Return copies of the lines below that mention "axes".

----------------

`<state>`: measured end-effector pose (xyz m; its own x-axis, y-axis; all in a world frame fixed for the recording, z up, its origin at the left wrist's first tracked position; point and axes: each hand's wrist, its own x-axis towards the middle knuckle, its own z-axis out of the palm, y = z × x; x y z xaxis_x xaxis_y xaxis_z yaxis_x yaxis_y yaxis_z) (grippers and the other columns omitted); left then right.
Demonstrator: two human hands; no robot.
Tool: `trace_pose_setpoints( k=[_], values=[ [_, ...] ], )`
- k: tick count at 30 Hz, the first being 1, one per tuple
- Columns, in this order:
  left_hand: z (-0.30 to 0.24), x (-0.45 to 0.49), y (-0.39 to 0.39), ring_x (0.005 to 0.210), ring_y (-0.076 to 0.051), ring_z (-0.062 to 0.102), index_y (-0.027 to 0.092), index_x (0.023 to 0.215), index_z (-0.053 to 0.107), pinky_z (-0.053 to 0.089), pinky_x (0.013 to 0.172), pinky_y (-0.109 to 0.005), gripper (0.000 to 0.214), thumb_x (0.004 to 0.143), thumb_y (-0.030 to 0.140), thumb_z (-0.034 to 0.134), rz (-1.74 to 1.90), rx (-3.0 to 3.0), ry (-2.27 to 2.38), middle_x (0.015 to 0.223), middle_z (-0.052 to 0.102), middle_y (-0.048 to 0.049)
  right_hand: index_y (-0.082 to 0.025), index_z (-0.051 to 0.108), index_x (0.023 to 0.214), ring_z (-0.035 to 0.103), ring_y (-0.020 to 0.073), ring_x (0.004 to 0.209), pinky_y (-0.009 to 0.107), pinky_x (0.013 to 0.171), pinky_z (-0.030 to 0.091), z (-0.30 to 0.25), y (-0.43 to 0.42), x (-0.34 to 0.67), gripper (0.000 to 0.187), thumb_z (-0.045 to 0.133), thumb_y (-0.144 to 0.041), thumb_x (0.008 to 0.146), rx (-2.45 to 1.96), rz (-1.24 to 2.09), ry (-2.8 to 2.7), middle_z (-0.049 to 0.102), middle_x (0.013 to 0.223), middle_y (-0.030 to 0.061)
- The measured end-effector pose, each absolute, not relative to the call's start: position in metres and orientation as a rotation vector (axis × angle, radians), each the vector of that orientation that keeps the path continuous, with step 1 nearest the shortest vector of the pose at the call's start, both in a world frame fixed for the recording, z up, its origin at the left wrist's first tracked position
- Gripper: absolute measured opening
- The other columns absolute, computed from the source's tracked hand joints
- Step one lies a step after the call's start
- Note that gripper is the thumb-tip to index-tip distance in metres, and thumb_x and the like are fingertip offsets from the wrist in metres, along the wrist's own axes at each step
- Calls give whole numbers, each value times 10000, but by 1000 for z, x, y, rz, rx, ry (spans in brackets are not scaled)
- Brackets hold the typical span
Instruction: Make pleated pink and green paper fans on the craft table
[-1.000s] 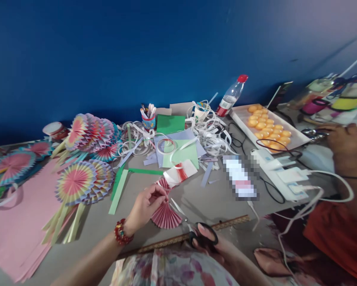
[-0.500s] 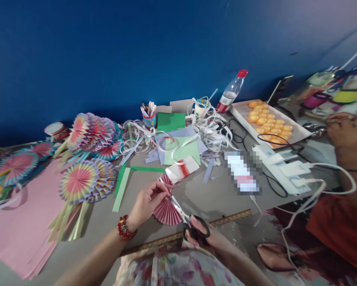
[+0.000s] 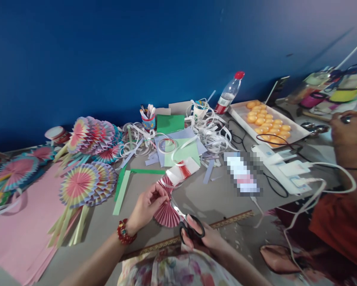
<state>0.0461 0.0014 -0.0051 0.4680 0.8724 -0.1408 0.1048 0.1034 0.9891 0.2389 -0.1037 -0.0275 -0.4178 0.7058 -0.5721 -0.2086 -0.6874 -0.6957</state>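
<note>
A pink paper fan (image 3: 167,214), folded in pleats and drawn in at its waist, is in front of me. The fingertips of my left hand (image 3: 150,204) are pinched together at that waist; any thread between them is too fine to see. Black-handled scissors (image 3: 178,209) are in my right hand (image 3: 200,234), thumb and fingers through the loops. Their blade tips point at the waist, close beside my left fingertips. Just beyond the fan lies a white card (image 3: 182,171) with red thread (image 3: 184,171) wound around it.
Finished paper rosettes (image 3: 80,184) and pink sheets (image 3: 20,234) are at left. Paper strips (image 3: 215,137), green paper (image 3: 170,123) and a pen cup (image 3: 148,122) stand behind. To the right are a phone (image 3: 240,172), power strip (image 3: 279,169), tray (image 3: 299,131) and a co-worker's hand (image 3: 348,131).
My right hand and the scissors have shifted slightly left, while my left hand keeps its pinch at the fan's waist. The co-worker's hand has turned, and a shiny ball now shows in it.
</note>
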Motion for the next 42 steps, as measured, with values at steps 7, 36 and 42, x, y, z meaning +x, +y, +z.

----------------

Your response
`<state>`: measured end-effector pose (xyz m; its own x-axis, y-axis; all in a world frame fixed for the recording, z up, its origin at the left wrist's first tracked position; point and axes: each hand's wrist, its own x-axis towards the middle knuckle, its own z-axis out of the palm, y = z × x; x y z xaxis_x xaxis_y xaxis_z yaxis_x yaxis_y yaxis_z) (grippers and the other columns omitted); left then right.
- Note that gripper is the thumb-tip to index-tip distance in metres, and thumb_x and the like are fingertip offsets from the wrist in metres, along the wrist's own axes at each step

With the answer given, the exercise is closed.